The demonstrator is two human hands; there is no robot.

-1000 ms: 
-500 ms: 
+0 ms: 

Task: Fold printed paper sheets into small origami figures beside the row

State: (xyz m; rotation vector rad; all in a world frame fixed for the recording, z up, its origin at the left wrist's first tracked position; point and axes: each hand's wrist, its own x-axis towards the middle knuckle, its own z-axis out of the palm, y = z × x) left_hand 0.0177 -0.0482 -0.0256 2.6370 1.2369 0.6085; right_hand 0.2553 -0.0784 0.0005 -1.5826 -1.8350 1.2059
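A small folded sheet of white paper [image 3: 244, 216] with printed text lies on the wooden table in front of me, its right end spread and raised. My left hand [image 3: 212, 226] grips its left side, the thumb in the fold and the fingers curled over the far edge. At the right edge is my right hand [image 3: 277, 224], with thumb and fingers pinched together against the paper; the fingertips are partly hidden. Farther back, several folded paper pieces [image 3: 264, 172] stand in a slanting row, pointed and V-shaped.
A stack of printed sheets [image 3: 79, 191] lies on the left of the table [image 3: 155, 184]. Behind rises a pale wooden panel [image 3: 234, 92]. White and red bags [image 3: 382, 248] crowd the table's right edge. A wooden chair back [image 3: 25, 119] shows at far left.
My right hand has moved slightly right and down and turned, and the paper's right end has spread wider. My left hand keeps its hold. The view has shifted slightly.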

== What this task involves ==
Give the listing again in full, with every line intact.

== Task result ==
The demonstrator is two human hands; there is no robot.

-1000 ms: 
-500 ms: 
+0 ms: 

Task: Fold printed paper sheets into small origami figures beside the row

State: (xyz m; rotation vector rad; all in a world frame fixed for the recording, z up, its origin at the left wrist's first tracked position; point and axes: each hand's wrist, its own x-axis towards the middle knuckle, its own z-axis out of the palm, y = z × x) left_hand 0.0177 -0.0482 -0.0256 2.6370 1.2369 0.6085; right_hand 0.2553 -0.0784 0.0005 -1.5826 -1.8350 1.2059
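A small folded sheet of white paper [image 3: 244, 216] with printed text lies on the wooden table in front of me, its right end spread and raised. My left hand [image 3: 212, 226] grips its left side, the thumb in the fold and the fingers curled over the far edge. At the right edge is my right hand [image 3: 277, 224], with thumb and fingers pinched together against the paper; the fingertips are partly hidden. Farther back, several folded paper pieces [image 3: 264, 172] stand in a slanting row, pointed and V-shaped.
A stack of printed sheets [image 3: 79, 191] lies on the left of the table [image 3: 155, 184]. Behind rises a pale wooden panel [image 3: 234, 92]. White and red bags [image 3: 382, 248] crowd the table's right edge. A wooden chair back [image 3: 25, 119] shows at far left.
My right hand has moved slightly right and down and turned, and the paper's right end has spread wider. My left hand keeps its hold. The view has shifted slightly.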

Nothing more remains to be added to the answer.